Spring surprise: WR Jay Scheel
After being forced to redshirt his first season due to knee injuries which then carried over into a quiet 2015 campaign, this could finally be the year where Scheel emerges as a fixture in Iowa’s wide receiver rotation.
Though he has yet to catch a pass at the college level, the 6-foot-1, 195-pound Scheel showed the type of playmaking ability this spring that could potentially vault him all the way up to the Hawkeyes’ No. 2 wide out behind VandeBerg.
Best position battle: Running back
Iowa lost its leading rusher from last season in Jordan Canzeri, but there is still plenty of experience in the backfield with Daniels and Wadley.
The competition this spring for which of those players would end up winning the starting job was one to watch, and that should only continue on into the fall.
The key for both backs is being able to stay healthy for a full season, but if Daniels and Wadley can stay on the field the Hawkeyes like what they have with their 1-2 punch at running back.
Biggest question: Can the kicking game keep up?
As good as Iowa feels about the talent coming back on both offense and defense this year, the same definitely cannot be said for situations at place kicker and punter.
Gone are punter Dillon Kidd and kicker Marshall Koehn, so the search was on to find their replacements this spring and to make sure there wasn't a severe drop-off in production from the third element of the game.
Miguel Recinos appears to be the front runner to win the kicker job, and Colton Rastetter seems to have the edge at punter.
However, both Recinos and Rastetter are walk-ons, meaning there is still concern over how they’ll fare in their first notable college football action.
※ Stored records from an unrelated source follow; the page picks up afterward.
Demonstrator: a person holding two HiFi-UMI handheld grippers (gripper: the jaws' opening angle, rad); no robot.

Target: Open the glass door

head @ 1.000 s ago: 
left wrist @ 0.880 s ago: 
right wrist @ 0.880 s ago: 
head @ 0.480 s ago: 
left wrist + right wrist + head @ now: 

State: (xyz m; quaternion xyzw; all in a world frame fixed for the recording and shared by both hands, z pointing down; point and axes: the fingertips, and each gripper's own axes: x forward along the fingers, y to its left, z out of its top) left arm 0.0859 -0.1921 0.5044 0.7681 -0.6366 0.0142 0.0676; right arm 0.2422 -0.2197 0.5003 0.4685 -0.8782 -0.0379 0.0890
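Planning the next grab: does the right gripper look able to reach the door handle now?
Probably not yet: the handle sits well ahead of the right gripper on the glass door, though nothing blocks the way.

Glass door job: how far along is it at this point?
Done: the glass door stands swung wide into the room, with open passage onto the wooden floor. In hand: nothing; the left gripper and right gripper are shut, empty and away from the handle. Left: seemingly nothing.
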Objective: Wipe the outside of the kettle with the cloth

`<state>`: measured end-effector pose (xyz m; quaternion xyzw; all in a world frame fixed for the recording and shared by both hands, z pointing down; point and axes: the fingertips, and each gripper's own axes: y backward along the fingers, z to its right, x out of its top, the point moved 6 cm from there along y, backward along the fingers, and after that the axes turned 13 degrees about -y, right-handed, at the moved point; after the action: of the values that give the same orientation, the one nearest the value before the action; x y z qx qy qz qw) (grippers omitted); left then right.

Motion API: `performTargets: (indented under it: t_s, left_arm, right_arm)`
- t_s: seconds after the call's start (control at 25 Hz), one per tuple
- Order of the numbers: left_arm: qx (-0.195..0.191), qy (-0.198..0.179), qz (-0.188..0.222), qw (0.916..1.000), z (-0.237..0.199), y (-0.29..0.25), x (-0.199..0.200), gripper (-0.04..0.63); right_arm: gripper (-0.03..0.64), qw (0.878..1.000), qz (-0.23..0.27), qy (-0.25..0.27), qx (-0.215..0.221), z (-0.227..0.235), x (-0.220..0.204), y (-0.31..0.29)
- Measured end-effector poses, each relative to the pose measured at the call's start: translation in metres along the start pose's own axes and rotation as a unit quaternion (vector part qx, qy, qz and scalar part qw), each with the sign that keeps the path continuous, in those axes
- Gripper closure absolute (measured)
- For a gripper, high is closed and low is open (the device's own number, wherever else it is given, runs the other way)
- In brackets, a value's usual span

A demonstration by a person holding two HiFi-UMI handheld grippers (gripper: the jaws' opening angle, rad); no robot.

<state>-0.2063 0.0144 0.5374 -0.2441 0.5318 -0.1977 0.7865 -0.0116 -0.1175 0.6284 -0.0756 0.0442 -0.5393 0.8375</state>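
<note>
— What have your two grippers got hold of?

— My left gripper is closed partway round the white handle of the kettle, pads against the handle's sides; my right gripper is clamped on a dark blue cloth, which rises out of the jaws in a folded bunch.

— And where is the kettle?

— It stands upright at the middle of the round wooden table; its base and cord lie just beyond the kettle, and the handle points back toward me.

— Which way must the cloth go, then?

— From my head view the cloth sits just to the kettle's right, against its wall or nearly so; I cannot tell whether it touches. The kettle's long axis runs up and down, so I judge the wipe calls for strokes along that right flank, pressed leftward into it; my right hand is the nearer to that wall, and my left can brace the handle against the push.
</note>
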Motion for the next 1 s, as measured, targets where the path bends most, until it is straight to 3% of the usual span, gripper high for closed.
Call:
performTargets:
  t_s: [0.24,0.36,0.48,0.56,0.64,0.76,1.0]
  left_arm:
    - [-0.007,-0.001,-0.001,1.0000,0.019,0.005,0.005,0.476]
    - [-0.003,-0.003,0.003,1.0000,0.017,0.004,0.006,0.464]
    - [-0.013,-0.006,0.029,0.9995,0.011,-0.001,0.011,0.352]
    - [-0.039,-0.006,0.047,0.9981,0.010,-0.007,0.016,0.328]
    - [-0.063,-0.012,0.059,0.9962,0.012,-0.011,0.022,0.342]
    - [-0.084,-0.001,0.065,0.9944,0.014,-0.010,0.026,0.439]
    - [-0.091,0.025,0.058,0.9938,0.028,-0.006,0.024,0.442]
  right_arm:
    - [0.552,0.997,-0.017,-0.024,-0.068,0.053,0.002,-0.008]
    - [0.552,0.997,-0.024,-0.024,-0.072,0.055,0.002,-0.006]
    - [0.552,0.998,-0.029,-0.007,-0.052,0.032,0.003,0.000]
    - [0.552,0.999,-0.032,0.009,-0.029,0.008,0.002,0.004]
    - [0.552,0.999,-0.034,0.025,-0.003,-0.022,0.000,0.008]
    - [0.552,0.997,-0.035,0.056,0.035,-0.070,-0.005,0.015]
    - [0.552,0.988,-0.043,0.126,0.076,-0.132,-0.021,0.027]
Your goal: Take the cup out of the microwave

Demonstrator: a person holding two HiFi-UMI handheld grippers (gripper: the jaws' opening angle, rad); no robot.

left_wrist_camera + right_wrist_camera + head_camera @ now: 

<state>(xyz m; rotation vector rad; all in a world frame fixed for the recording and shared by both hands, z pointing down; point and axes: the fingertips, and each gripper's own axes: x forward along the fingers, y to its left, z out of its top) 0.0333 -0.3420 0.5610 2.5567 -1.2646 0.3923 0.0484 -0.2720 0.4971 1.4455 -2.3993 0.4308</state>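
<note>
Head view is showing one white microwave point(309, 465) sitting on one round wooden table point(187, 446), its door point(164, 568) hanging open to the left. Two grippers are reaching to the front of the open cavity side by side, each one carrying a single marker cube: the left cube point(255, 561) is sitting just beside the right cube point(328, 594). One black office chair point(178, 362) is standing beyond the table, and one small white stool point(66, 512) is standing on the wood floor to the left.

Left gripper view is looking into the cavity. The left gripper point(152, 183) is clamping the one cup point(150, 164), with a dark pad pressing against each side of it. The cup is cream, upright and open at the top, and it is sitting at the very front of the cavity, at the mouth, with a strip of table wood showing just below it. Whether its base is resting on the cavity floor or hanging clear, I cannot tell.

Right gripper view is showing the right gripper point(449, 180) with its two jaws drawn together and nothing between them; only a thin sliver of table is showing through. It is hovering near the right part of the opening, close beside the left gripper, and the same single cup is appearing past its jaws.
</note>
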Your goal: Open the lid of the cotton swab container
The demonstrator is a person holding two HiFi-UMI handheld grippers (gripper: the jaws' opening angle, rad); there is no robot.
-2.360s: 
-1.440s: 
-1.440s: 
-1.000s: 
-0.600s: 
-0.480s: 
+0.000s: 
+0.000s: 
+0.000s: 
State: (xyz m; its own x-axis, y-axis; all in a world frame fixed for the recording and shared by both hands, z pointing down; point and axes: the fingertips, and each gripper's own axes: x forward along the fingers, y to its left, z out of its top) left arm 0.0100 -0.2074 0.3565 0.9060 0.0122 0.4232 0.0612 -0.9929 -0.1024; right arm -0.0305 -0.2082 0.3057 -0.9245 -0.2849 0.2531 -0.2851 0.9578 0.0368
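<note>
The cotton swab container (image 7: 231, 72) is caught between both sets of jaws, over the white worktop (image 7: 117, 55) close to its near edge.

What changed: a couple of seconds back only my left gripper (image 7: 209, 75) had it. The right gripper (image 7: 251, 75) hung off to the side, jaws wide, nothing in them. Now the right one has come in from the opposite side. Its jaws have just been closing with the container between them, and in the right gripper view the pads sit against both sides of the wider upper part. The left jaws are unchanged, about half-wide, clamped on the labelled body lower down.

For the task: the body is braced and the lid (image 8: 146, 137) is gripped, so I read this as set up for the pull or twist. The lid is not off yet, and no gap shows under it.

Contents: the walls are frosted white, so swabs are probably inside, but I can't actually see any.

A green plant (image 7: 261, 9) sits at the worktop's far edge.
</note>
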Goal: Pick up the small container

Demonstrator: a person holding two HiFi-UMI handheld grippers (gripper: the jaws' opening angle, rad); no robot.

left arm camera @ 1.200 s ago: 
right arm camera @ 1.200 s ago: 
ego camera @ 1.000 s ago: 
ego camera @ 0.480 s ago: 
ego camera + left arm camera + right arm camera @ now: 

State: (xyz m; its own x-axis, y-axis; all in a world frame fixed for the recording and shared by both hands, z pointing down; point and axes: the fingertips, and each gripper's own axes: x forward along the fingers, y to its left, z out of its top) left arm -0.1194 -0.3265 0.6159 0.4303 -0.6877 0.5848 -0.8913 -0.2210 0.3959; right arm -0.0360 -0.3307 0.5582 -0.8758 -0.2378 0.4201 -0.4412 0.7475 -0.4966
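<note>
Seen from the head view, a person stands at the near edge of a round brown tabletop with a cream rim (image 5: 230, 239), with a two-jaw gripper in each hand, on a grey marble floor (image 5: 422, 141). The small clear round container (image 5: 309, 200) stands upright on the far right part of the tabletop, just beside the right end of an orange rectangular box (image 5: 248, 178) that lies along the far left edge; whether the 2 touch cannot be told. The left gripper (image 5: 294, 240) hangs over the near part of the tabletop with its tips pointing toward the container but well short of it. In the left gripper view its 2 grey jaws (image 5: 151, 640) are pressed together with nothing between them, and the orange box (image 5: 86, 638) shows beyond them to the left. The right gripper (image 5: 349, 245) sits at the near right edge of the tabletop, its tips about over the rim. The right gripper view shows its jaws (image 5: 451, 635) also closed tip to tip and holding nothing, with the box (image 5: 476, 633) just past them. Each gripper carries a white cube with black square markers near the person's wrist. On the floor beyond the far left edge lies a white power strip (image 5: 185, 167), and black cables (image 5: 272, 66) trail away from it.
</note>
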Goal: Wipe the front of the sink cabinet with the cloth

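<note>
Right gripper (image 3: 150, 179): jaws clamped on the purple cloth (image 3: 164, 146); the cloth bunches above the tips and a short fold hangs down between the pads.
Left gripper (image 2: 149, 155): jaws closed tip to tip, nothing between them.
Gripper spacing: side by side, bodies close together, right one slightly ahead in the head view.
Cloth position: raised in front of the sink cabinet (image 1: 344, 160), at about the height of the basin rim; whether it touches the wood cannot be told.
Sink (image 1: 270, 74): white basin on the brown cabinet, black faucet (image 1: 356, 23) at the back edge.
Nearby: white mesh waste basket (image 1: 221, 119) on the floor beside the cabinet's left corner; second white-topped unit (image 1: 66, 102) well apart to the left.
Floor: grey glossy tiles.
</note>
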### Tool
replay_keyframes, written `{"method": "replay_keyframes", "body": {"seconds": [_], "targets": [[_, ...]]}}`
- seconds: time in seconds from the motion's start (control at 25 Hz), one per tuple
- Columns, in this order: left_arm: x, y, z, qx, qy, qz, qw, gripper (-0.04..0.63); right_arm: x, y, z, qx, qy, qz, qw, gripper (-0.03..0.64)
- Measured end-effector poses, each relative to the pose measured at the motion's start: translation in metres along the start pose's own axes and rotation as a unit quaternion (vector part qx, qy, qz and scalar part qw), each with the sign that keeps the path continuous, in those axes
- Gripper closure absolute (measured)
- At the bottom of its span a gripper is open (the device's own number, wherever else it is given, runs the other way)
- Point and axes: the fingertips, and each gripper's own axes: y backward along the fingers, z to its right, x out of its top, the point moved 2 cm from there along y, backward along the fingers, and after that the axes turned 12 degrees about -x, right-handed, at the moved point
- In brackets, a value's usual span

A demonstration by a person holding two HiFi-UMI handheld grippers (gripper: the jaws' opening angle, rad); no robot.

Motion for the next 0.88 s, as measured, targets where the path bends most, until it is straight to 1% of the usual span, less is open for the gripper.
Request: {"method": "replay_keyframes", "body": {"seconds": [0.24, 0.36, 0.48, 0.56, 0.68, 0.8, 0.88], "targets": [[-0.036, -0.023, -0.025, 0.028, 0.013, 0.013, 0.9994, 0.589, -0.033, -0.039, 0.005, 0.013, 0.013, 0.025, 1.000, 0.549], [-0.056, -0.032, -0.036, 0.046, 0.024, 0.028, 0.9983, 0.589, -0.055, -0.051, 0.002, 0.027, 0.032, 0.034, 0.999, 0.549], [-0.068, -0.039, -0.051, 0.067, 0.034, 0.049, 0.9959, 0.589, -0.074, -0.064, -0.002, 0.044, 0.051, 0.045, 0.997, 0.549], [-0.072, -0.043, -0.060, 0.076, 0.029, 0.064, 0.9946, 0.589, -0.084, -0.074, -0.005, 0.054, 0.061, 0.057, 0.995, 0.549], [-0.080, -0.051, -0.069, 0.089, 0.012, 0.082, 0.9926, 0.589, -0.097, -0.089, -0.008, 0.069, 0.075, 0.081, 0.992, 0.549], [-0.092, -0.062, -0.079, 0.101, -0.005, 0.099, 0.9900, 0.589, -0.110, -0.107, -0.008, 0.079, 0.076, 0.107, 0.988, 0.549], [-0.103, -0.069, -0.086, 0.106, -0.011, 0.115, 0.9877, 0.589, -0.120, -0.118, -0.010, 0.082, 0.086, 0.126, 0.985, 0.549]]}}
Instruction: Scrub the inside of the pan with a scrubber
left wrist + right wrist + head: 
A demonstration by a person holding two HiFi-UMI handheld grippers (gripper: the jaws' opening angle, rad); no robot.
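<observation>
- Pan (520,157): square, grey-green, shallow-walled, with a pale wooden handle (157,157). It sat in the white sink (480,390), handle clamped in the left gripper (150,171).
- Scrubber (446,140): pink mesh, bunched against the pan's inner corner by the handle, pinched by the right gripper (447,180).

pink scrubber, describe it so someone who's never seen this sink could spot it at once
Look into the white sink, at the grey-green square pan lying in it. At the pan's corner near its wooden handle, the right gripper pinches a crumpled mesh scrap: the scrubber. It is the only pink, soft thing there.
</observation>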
Considering how many close games Iowa won because of its special teams last year, the situation becomes even more important.
Early outlook on Iowa vs. Nebraska
Kakert: “I think it’s going to be another good game. This is just turning out to be a really good end of the season battle between Iowa and Nebraska, and I think this one could be once again - and I think I say this every year - but it could be for the West Division title. With the way the schedules shake out for both teams, I think they’ll be within one game of each other.
“I think you give the home field advantage to Iowa with it being in Iowa City this year, and even though Iowa won last year, I still think there’s some bitterness over the way the game two years ago went where Iowa had that big lead and let it get away and lost in overtime.
"So I think it’s going to be a heck of a game. I like Iowa’s chances just because they’re at home and it’ll be senior day for guys like King and Beathard, and obviously the crowd will be fired up. So I’d give Iowa a slight advantage right now.”
Overall 2016 win-loss expectations
Kakert: “I think the expectations are very different from what they were last year, that’s certainly the case. I think the way the schedule shakes out, 10 wins is probably a benchmark.
"I haven’t seen the Las Vegas line, but I’m guessing its around 9.5 (wins) for Iowa this year. But based on the home games and the expectations that are set in the odds today, I’d say probably 10-2 is within the realm of expectation for Iowa in 2016.”